Loach’s depiction of Humphreys, whose overriding trait was an infinite capacity for compassion, is understated and sincere. Humphreys is no super-heroine in the “Erin Brockovich” mold. Cleavage, tight jeans and fantastic hair? Cute babies cuddled in her arms as she storms baddie corporate headquarters? It’s not that kind of film.

Margaret appears throughout in brown tweed suits with her dark hair plaited at the back. She wears clunky but sensible shoes, even on an Australian beach crowded with buff surfers. Her life is an ordered but frenzied cycle of incredible hard work and endless chores. In short, she’s your overworked mom next door, struggling to maintain the career/life/family thing and retain some measure of personal sanity at the same time.

As she trudges home after a long day, both arms weighed down with grocery bags, you wonder how she can muster the energy to help others, much less take on the mind-blowing task of reuniting so-called orphans — now middle-aged — with the families they hadn’t seen in decades.

Jim Loach is the son of Ken Loach, the British director whose social conscience is prevalent in every film he makes, and who remains one of England’s most prolific and masterful storytellers. Though Jim had already followed in Loach Sr.’s footsteps as a director, his terrain so far had been TV (“Coronation Street,” “Holby City”).

He comes into his own with “Oranges and Sunshine.” Though it is exactly the kind of material his dad has always striven to bring to the screen, Jim’s filming style is distinctly different: He pitches the emotional level somewhere between quietly enraged and quietly hopeful and never gets as close or personal with his characters.
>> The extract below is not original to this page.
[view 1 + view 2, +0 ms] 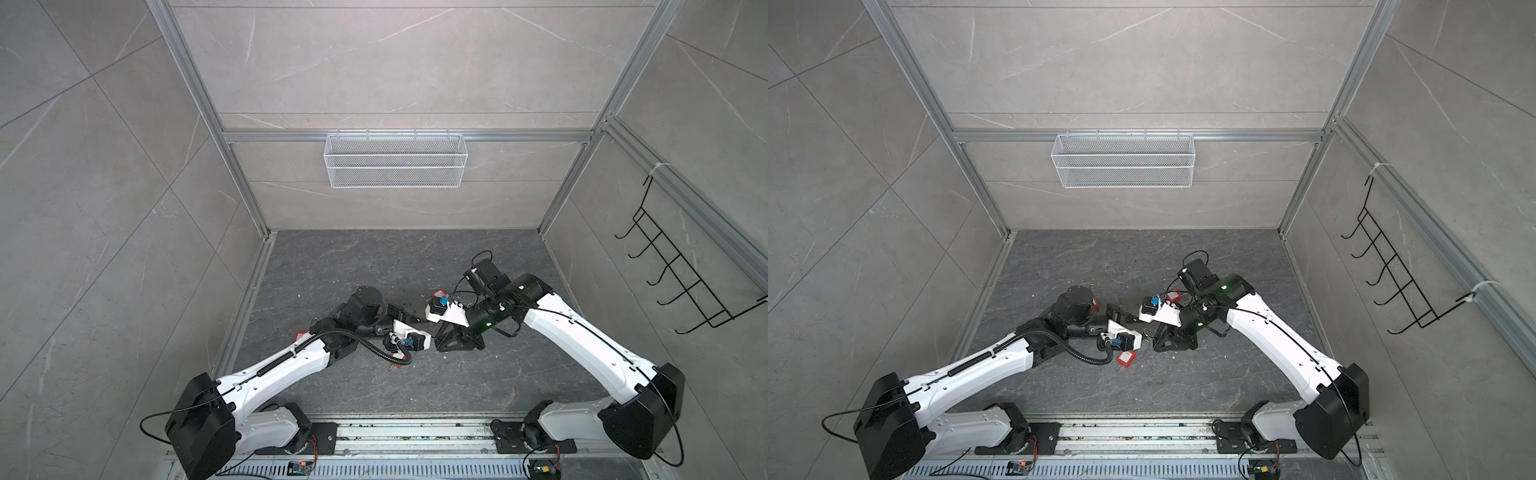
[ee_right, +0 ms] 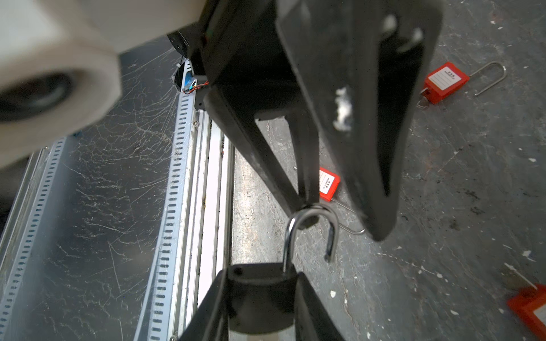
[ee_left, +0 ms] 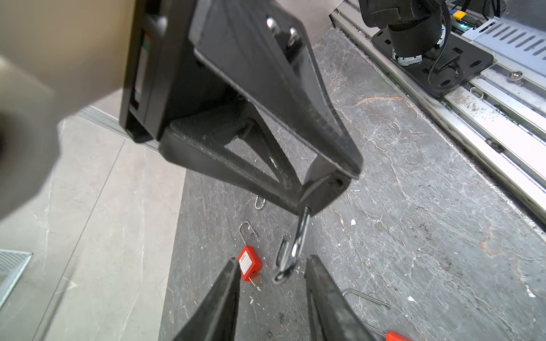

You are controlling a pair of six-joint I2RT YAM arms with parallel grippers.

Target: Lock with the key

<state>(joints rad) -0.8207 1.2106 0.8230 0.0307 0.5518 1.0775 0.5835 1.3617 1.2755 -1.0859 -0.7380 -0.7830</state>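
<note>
My right gripper (image 2: 263, 274) is shut on the body of a black padlock (image 2: 260, 295). The padlock's steel shackle (image 2: 310, 227) stands swung open with one end free. In the left wrist view that shackle (image 3: 292, 251) hangs out past the right gripper (image 3: 325, 189) and reaches between the tips of my left gripper (image 3: 271, 274). The left gripper is open, and its fingers (image 3: 227, 283) stand apart on either side of the shackle. The two grippers meet low over the middle of the floor (image 1: 1148, 332). No key shows in the black padlock.
Red padlocks with long shackles lie on the dark floor around the grippers (image 3: 249, 262) (image 2: 444, 81) (image 1: 1126, 358), and a small key sticks out of some of them. A white mesh basket (image 1: 395, 160) hangs on the back wall. A black hook rack (image 1: 681, 266) hangs on the right wall.
</note>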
Carefully avoiding making a manipulative play for the tear ducts, Loach inserts a couple of scenes that stress that the tragedy is not considered as such by every “victim.” Some of the migrants tell Margaret that they are “probably better off” for being separated from their mothers, or that they had come to embrace Australia as home.

During filming, both the Australian and British governments issued apologies to the thousands of trafficked children still living and dealing with their past. Apparently, this is the first time a single film has wielded such an influence. But while “sorry” can be a strong word, it’s as unlikely to bring closure to those whisked away as a bucketful of oranges or a lifetime of sunshine.